"Question: What does his nationality have to do with it though? Seems like an odd addition to the headline."
Seemed strange to me too. There was another instance of this a few days ago with the article "How British satellite company Inmarsat tracked down MH370" [1]. Is this a journalistic practice?
It was especially funny when Andre Geim won the Nobel prize and the Brits, Dutch and Russians all claimed him. Science and those who practice it know no borders.
Scientific funding, however, does. This is one reason why it is crucial that taxpayers can connect with scientific success. For ESA this is problematic because their success gets distributed, consequently most Europeans might not even know it exists.
It lends human interest. Humans are inherently tribalistic, and one of the key ways we understand and categorize other humans is according to tribal affiliations.
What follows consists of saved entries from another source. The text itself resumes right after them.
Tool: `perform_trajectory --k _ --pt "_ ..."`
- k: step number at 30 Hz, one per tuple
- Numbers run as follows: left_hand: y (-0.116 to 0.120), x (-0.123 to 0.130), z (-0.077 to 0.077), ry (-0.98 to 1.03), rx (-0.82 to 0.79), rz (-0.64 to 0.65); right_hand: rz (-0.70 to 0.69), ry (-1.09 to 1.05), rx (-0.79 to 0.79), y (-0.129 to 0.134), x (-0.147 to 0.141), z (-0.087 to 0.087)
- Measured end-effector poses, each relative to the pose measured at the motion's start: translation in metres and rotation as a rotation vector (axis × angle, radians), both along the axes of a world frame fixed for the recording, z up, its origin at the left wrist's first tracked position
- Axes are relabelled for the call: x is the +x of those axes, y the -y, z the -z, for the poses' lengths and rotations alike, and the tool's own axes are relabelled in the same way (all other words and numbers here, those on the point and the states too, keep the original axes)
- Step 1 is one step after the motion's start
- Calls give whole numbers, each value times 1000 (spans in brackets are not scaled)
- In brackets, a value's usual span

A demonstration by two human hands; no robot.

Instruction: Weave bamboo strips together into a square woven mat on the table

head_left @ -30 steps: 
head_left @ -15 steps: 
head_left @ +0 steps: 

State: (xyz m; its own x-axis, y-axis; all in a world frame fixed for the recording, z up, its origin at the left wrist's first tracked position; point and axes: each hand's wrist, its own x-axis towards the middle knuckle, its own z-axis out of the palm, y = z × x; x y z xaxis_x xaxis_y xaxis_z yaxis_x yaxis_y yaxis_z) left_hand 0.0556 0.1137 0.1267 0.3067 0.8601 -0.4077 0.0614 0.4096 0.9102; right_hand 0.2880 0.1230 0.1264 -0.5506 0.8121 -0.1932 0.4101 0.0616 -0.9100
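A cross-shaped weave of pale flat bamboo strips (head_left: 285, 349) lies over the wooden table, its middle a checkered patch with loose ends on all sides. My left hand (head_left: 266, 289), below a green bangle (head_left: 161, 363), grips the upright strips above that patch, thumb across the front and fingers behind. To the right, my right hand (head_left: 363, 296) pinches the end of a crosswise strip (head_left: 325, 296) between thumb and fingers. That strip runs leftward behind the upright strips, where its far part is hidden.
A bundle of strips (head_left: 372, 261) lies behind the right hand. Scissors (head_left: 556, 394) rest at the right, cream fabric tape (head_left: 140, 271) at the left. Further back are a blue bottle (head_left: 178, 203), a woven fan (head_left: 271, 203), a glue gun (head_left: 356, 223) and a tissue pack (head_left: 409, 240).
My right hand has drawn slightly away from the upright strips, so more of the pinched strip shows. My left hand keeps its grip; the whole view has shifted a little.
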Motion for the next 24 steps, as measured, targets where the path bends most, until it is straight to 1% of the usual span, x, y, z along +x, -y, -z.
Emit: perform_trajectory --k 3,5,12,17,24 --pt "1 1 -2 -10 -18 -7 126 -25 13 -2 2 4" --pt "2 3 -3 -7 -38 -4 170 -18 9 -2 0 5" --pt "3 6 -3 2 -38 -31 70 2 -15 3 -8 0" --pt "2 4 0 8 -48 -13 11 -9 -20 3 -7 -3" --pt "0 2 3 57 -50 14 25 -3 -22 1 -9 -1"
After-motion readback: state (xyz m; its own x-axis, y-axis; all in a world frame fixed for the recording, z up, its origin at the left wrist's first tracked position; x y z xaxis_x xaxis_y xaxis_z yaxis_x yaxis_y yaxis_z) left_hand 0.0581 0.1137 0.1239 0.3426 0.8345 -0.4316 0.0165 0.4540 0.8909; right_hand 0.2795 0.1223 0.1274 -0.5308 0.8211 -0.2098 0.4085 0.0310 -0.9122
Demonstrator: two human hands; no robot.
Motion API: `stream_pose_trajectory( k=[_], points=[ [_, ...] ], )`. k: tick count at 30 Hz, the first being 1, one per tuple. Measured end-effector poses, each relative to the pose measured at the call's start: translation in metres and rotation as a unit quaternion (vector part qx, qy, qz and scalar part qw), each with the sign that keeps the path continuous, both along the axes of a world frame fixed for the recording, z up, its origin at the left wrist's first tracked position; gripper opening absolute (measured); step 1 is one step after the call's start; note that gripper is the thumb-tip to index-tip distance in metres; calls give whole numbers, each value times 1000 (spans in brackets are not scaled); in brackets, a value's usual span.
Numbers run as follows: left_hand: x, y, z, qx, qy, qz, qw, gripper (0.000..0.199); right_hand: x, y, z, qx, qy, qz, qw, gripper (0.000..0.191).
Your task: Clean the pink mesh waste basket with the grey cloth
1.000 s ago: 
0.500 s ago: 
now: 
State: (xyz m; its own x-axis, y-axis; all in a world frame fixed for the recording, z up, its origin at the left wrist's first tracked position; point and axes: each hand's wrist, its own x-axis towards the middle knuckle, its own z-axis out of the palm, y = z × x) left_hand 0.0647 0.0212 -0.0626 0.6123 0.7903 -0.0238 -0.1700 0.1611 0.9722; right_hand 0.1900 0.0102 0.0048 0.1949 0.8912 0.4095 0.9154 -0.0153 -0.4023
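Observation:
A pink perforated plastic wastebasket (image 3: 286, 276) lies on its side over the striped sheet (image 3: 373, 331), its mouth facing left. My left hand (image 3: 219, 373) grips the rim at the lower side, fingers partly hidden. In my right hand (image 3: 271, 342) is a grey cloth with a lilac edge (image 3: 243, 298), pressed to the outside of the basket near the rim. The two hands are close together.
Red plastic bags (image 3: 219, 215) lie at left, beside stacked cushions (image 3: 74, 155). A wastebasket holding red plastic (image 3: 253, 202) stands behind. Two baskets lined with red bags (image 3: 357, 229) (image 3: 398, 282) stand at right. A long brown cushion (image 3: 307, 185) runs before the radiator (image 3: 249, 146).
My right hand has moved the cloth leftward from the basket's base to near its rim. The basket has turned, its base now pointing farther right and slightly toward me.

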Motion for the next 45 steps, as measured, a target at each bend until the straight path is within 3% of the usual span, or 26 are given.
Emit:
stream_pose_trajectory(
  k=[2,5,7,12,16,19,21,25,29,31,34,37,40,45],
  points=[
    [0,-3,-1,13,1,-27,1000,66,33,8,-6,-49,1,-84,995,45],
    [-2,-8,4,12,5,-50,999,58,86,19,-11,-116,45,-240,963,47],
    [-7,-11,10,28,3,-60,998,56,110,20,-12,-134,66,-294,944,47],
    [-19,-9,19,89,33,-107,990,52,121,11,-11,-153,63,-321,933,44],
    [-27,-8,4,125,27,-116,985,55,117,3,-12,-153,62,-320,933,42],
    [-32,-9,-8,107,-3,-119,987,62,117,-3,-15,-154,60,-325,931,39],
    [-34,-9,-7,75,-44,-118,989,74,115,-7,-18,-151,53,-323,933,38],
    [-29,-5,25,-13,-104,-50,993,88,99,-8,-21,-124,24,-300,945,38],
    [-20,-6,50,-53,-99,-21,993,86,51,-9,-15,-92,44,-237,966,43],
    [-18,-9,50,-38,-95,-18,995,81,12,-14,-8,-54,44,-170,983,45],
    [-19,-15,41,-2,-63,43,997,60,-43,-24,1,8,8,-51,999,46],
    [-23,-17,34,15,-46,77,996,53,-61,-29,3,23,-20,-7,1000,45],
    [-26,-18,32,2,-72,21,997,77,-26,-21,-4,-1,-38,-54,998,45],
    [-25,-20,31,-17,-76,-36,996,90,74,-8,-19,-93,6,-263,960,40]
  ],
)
I strongly disagree. Tribalism is what allowed humans to survive into the modern age, and is a force that in this era of individualism keeps societies from unraveling. Humans will be tribal, it's just a matter of how tribal lines are drawn. In the era of globalization, tribal lines are increasingly being drawn along lines of wealth, class, and education which is in my opinion worse than drawing them along geographical boundaries.
In practice, the alternative to geographic tribalism isn't some broadly-inclusive egalitarianism. It's relatively wealthy and educated folks like us receding into circles with other relatively wealthy and educated folks.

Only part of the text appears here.